• **About this task**:
Print all of the data below exactly as it appears, leaving out every image.

• **Collected data**:
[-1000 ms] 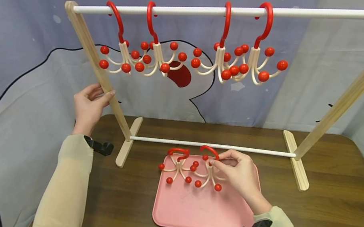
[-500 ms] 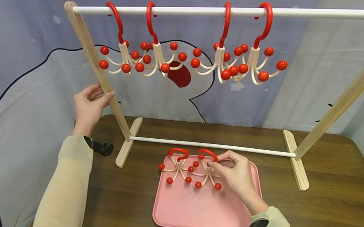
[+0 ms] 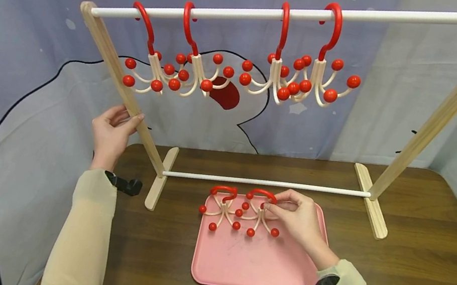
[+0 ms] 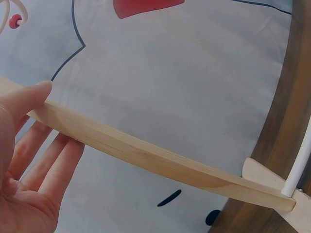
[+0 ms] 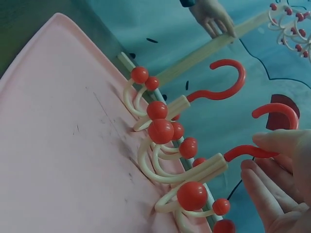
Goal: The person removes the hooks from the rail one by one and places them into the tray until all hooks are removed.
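Observation:
My left hand [image 3: 111,137] grips the left wooden post [image 3: 147,142] of the rack, thumb on one side and fingers on the other, as the left wrist view also shows. My right hand [image 3: 297,217] pinches the red hook of a claw hanger [image 5: 206,170] with cream prongs and red ball tips. That hanger stands on the pink tray [image 3: 251,274], its hook pointing up. Close on its left, a matching hanger [image 3: 224,209] stands on the tray untouched. In the right wrist view the ball tips of the two hangers overlap.
Several like hangers [image 3: 276,69] hang by red hooks from the rack's white top rod [image 3: 242,14], in two groups. A lower white rod [image 3: 316,188] runs just behind the tray. The right post [image 3: 450,105] stands on a wooden foot [image 3: 371,203]. Patterned curtain hangs behind the table.
The pinched hanger has sunk slightly toward the tray and turned a little, my right hand moving slightly with it. The left hand keeps its hold on the post.

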Available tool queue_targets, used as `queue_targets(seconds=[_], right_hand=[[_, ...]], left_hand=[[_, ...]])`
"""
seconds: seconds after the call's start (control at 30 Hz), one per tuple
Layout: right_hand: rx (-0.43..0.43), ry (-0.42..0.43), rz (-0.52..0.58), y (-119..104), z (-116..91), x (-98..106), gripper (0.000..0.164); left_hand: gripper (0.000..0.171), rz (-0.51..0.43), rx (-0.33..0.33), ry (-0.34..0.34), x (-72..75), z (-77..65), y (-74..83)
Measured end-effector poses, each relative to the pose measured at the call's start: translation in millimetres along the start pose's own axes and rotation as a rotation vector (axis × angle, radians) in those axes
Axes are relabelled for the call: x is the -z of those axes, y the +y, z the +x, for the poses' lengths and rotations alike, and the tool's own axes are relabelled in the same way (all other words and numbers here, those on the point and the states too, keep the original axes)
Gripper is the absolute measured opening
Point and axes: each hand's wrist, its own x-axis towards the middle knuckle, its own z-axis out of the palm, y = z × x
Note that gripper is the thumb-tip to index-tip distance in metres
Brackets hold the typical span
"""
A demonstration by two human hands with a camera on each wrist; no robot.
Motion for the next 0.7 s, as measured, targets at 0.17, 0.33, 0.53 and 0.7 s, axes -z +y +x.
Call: queue_targets(seconds=[0.17, 0.33, 0.53, 0.7], right_hand=[[0.045, -0.030, 0.010, -4.0, 1.4, 10.5, 0.035], [0.114, -0.080, 0.081, -24.4, 6.6, 27.8, 0.044], [0.176, -0.012, 0.035, -61.0, 11.3, 54.1, 0.048], [0.251, 0.090, 0.041, -93.7, 13.1, 76.3, 0.045]], left_hand=[[0.047, 0.003, 0.009, -0.003, 0.1, -0.6, 0.0], [0.046, -0.005, 0.007, -0.005, 0.5, 0.2, -0.2], [0.047, -0.003, 0.009, -0.008, 1.0, 0.6, -0.3], [0.046, 0.003, 0.005, -0.009, 1.3, 0.4, 0.1]])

• **Output below**:
[-1000 ms] 
[-500 ms] 
[+0 ms] 
[+0 ms] 
[+0 ms] 
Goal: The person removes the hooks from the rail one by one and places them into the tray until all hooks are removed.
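Observation:
My left hand [image 3: 111,137] grips the left wooden post [image 3: 147,142] of the rack, thumb on one side and fingers on the other, as the left wrist view also shows. My right hand [image 3: 297,217] pinches the red hook of a claw hanger [image 5: 206,170] with cream prongs and red ball tips. That hanger stands on the pink tray [image 3: 251,274], its hook pointing up. Close on its left, a matching hanger [image 3: 224,209] stands on the tray untouched. In the right wrist view the ball tips of the two hangers overlap.
Several like hangers [image 3: 276,69] hang by red hooks from the rack's white top rod [image 3: 242,14], in two groups. A lower white rod [image 3: 316,188] runs just behind the tray. The right post [image 3: 450,105] stands on a wooden foot [image 3: 371,203]. Patterned curtain hangs behind the table.
The pinched hanger has sunk slightly toward the tray and turned a little, my right hand moving slightly with it. The left hand keeps its hold on the post.
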
Available tool queue_targets, used as `queue_targets(seconds=[_], right_hand=[[_, ...]], left_hand=[[_, ...]])`
"""
seconds: seconds after the call's start (control at 30 Hz), one per tuple
Layout: right_hand: rx (-0.43..0.43), ry (-0.42..0.43), rz (-0.52..0.58), y (-119..104), z (-116..91), x (-98..106), gripper (0.000..0.164); left_hand: gripper (0.000..0.171), rz (-0.51..0.43), rx (-0.33..0.33), ry (-0.34..0.34), x (-72..75), z (-77..65), y (-74..83)
Measured end-effector poses, each relative to the pose measured at the call's start: translation in millimetres along the start pose's own axes and rotation as a rotation vector (axis × angle, radians) in those axes
Axes are relabelled for the call: x is the -z of those axes, y the +y, z the +x, for the poses' lengths and rotations alike, and the tool's own axes are relabelled in the same way (all other words and numbers here, those on the point and the states too, keep the original axes)
Gripper is the absolute measured opening
Point and axes: each hand's wrist, its own x-axis towards the middle knuckle, its own z-axis out of the palm, y = z × x
Note that gripper is the thumb-tip to index-tip distance in metres
Brackets hold the typical span
"""
A demonstration by two human hands with a camera on each wrist; no robot.
Motion for the next 0.7 s, as measured, targets at 0.17, 0.33, 0.53 and 0.7 s, axes -z +y +x.
Call: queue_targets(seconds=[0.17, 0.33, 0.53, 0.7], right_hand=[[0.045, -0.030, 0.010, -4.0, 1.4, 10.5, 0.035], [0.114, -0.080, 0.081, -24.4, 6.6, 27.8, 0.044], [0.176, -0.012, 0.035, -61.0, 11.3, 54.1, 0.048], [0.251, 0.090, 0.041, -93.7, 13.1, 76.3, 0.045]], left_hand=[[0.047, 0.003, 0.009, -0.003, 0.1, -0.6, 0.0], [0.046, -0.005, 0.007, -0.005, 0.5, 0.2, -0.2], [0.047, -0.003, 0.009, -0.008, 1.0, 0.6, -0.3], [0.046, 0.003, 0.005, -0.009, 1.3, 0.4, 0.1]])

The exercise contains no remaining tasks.